I monopattini e le biciclette in sharing sul marciapiede mettono a rischio l’incolumità dei non vedenti. A lanciare l’allarme Mario Barbuto, il presidente dell’Unione Italiana Ciechi. «Negli ultimi 6 mesi solo tra Roma e Torino si sono verificati circa una decina di incidenti gravi, con ricorso a cure mediche, tra l’altro, per via di escoriazioni e lussazioni». Un problema che, numeri alla mano, solo nel nostro Paese riguarderebbe circa un milione e mezzo di persone se consideriamo il range che si estende dai non vedenti agli ipovedenti gravi.
Presidente, il suo collega della sezione di Torino ha dichiarato al quotidiano La Repubblica che con la diffusione di monopattini e biciclette in sharing si sono compiuti diversi passi indietro.
«Mesi fa anche noi a Roma abbiamo segnalato il problema alla Prefettura».
Un po’ complicato eliminare del tutto lo sharing dai marciapiedi, non trova?
«Io non credo che l’approccio sia quello di proibire o vietare, ma come sottolineato anche dalla nostra sezione di Torino la questione va regolamentata meglio e su scala nazionale. A partire dalle sanzioni verso chi si mette al di fuori della regola, così da disciplinare il settore».

All’atto pratico qual è il problema?
«In realtà i problemi sono tre: il primo è legato all’assoluta silenziosità del mezzo e in questo senso molti nostri iscritti hanno problemi nell’attraversare la strada o a camminare lungo i marciapiedi poiché rischiano di essere colpiti. Poi c’è l’indisciplina di chi guida: questi mezzi dovrebbero andare soltanto su apposite piste o corsie ciclabili, invece il più delle volte non lo fanno. Infine c’è l’abbandono selvaggio del mezzo, anche davanti a un locale pubblico o, peggio, di fronte alla fermata dell’autobus. Un autentico pericolo perché si inciampa».
Da questo punto di vista sono più ‘cattivi’ i monopattisti o i ciclomobilisti?
«Guardi, in questo momento mi riferisco esclusivamente ai monopattini, ma c’è una ragione: il ciclista è più predisposto alla disciplina, dettata da un uso antico del mezzo. Un ciclista che circola sul marciapiede perché non ci sono piste da utilizzare viene comunque mal visto anche dallo stesso pedone, quindi dalla cittadinanza».
Alla luce di questo non sarebbe il caso di dare un po’ di credito iniziale anche a chi gira in monopattino, così da farsi anche lui le ossa?
«Sì, è giustissimo, ma a patto che questo tempo venga accompagnato da iniziative promozionali, penso alle pubblicità progresso che invitino a non lasciare il monopattino davanti al bar».

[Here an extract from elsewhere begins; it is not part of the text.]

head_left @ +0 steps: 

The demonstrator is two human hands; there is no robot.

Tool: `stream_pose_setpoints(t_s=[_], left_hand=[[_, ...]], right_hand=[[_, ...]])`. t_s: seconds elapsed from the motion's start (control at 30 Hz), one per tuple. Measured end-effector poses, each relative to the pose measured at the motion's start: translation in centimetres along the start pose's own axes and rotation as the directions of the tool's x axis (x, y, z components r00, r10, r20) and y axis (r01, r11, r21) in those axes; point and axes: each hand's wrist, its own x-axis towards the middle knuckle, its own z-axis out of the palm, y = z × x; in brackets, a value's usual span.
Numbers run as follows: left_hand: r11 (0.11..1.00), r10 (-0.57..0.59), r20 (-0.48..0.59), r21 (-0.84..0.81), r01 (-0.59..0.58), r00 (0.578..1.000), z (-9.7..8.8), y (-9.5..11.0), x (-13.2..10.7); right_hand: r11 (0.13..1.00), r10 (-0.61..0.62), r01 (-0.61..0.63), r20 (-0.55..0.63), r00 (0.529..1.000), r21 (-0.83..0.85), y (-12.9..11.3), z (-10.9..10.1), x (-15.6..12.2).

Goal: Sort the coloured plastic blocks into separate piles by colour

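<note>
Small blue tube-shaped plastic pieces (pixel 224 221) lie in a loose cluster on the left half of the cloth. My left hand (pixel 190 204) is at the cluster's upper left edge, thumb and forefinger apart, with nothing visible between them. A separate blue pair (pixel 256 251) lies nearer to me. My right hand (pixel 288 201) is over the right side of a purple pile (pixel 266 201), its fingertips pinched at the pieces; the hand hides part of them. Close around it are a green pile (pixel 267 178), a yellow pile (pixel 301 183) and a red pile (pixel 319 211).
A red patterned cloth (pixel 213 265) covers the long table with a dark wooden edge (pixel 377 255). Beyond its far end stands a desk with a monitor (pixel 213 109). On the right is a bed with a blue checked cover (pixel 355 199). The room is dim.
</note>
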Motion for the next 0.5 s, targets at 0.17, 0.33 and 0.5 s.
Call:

Nel frattempo come ne usciamo?
«Guardi, di recente siamo stati contattati proprio da un paio di costruttori e distributori di monopattini: anche loro vogliono trovare una regolamentazione comune insieme a noi. E poi serve la rappresentanza tra le diverse organizzazioni, almeno quella dei ciclisti perché non mi risulta che esistano anche quelle di chi va in monopattino. Ma c’è anche un altro problema».
Cioè?
«Le istituzioni. Il vigile, ad esempio, non si deve voltare dall’altra parte. Il suo mestiere lo deve fare».
Quanto tempo ci vorrà per raggiungere una coesistenza felice tra non vedenti e mezzi di mobilità sostenibile?
«Mah, siamo appena agli inizi, intanto mi risulta che nel torinese siano stati già ipotizzati dei sistemi elettronici per disciplinare il parcheggio soltanto all’interno degli spazi riservati. Siamo all’embrione, ma mi sembra comunque un passo in avanti».